▶ [About this task] Every line of the listing is to be printed again exactly.

▶ [Data block]
--- START ---
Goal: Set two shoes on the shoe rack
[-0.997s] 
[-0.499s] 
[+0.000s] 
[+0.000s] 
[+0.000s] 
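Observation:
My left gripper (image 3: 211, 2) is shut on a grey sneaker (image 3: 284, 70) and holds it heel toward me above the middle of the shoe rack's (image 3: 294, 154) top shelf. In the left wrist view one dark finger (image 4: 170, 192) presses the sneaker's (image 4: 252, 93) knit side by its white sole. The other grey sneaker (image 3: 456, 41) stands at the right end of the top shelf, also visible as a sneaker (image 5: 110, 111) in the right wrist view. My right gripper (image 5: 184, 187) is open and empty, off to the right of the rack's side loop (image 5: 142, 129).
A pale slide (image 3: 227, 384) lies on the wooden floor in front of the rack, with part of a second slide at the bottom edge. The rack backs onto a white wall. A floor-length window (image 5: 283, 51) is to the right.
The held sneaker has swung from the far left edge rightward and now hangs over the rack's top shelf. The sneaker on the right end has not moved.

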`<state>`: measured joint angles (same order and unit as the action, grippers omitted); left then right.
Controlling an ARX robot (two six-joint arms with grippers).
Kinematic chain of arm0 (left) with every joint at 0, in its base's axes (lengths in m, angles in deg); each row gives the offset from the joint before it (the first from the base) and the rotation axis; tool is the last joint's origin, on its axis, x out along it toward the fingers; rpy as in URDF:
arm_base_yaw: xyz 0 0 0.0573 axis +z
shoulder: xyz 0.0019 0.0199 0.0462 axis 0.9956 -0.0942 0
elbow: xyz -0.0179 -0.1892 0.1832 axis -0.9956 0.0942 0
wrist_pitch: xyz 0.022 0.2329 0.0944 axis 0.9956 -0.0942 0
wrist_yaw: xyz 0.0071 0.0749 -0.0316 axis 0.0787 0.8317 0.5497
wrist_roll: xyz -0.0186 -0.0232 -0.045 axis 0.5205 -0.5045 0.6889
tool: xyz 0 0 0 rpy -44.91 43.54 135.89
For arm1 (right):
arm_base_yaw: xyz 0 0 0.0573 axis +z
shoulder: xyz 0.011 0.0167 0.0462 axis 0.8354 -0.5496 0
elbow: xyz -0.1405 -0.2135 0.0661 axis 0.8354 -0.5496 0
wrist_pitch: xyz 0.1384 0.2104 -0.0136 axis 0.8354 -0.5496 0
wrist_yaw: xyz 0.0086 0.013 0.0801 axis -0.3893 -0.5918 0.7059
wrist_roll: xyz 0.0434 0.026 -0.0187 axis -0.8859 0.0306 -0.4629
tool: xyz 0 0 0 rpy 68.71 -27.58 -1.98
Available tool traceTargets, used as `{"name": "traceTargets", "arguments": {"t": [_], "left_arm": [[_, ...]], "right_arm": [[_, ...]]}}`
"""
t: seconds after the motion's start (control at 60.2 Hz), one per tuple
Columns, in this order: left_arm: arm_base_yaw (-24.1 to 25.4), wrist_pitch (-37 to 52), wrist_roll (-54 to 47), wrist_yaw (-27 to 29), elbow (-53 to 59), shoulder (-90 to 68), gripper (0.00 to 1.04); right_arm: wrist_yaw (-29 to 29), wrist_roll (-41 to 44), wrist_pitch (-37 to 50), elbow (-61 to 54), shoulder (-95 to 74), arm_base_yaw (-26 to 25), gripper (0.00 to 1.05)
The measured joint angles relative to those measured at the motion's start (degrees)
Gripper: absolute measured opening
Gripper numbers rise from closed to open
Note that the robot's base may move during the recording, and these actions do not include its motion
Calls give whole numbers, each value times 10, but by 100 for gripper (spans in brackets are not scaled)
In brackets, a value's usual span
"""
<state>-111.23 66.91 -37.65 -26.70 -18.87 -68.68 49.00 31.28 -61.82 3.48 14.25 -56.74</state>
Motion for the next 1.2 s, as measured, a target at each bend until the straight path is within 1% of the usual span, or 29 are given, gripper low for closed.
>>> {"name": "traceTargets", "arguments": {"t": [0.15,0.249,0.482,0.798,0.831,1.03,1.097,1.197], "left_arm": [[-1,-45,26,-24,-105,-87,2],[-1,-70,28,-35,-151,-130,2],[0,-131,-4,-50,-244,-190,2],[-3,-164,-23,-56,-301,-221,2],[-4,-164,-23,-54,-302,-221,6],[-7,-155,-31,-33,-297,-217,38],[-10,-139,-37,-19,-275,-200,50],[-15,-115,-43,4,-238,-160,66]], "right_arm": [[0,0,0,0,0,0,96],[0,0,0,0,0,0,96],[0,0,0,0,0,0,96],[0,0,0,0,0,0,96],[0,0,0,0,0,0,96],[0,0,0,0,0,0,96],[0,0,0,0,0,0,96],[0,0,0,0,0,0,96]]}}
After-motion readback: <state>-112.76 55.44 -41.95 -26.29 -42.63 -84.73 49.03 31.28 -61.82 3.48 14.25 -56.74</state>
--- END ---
▶ [Your response]
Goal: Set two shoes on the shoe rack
[-0.997s] 
[-0.499s] 
[+0.000s] 
[+0.000s] 
[+0.000s] 
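Observation:
My left gripper (image 3: 211, 2) is shut on a grey sneaker (image 3: 284, 70) and holds it heel toward me above the middle of the shoe rack's (image 3: 294, 154) top shelf. In the left wrist view one dark finger (image 4: 170, 192) presses the sneaker's (image 4: 252, 93) knit side by its white sole. The other grey sneaker (image 3: 456, 41) stands at the right end of the top shelf, also visible as a sneaker (image 5: 110, 111) in the right wrist view. My right gripper (image 5: 184, 187) is open and empty, off to the right of the rack's side loop (image 5: 142, 129).
A pale slide (image 3: 227, 384) lies on the wooden floor in front of the rack, with part of a second slide at the bottom edge. The rack backs onto a white wall. A floor-length window (image 5: 283, 51) is to the right.
The held sneaker has swung from the far left edge rightward and now hangs over the rack's top shelf. The sneaker on the right end has not moved.
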
`<state>`: measured joint angles (same order and unit as the action, grippers omitted); left then right.
Controlling an ARX robot (two six-joint arms with grippers).
Kinematic chain of arm0 (left) with every joint at 0, in its base's axes (lengths in m, angles in deg); each row gives the offset from the joint before it (the first from the base) and the rotation axis; tool is the last joint's origin, on its axis, x out along it toward the fingers; rpy as in URDF:
arm_base_yaw: xyz 0 0 0.0573 axis +z
shoulder: xyz 0.0019 0.0199 0.0462 axis 0.9956 -0.0942 0
elbow: xyz -0.0179 -0.1892 0.1832 axis -0.9956 0.0942 0
wrist_pitch: xyz 0.022 0.2329 0.0944 axis 0.9956 -0.0942 0
wrist_yaw: xyz 0.0071 0.0749 -0.0316 axis 0.0787 0.8317 0.5497
wrist_roll: xyz -0.0186 -0.0232 -0.045 axis 0.5205 -0.5045 0.6889
tool: xyz 0 0 0 rpy -44.91 43.54 135.89
For arm1 (right):
arm_base_yaw: xyz 0 0 0.0573 axis +z
shoulder: xyz 0.011 0.0167 0.0462 axis 0.8354 -0.5496 0
elbow: xyz -0.1405 -0.2135 0.0661 axis 0.8354 -0.5496 0
wrist_pitch: xyz 0.1384 0.2104 -0.0136 axis 0.8354 -0.5496 0
wrist_yaw: xyz 0.0086 0.013 0.0801 axis -0.3893 -0.5918 0.7059
wrist_roll: xyz 0.0434 0.026 -0.0187 axis -0.8859 0.0306 -0.4629
tool: xyz 0 0 0 rpy 68.71 -27.58 -1.98
Available tool traceTargets, used as `{"name": "traceTargets", "arguments": {"t": [_], "left_arm": [[_, ...]], "right_arm": [[_, ...]]}}`
"""
t: seconds after the motion's start (control at 60.2 Hz), one per tuple
Columns, in this order: left_arm: arm_base_yaw (-24.1 to 25.4), wrist_pitch (-37 to 52), wrist_roll (-54 to 47), wrist_yaw (-27 to 29), elbow (-53 to 59), shoulder (-90 to 68), gripper (0.00 to 1.04); right_arm: wrist_yaw (-29 to 29), wrist_roll (-41 to 44), wrist_pitch (-37 to 50), elbow (-61 to 54), shoulder (-95 to 74), arm_base_yaw (-26 to 25), gripper (0.00 to 1.05)
The measured joint angles relative to those measured at the motion's start (degrees)
Gripper: absolute measured opening
Gripper numbers rise from closed to open
Note that the robot's base may move during the recording, and these actions do not include its motion
Calls give whole numbers, each value times 10, but by 100 for gripper (spans in brackets are not scaled)
In brackets, a value's usual span
"""
<state>-111.23 66.91 -37.65 -26.70 -18.87 -68.68 49.00 31.28 -61.82 3.48 14.25 -56.74</state>
Motion for the next 1.2 s, as measured, a target at each bend until the straight path is within 1% of the usual span, or 29 are given, gripper low for closed.
>>> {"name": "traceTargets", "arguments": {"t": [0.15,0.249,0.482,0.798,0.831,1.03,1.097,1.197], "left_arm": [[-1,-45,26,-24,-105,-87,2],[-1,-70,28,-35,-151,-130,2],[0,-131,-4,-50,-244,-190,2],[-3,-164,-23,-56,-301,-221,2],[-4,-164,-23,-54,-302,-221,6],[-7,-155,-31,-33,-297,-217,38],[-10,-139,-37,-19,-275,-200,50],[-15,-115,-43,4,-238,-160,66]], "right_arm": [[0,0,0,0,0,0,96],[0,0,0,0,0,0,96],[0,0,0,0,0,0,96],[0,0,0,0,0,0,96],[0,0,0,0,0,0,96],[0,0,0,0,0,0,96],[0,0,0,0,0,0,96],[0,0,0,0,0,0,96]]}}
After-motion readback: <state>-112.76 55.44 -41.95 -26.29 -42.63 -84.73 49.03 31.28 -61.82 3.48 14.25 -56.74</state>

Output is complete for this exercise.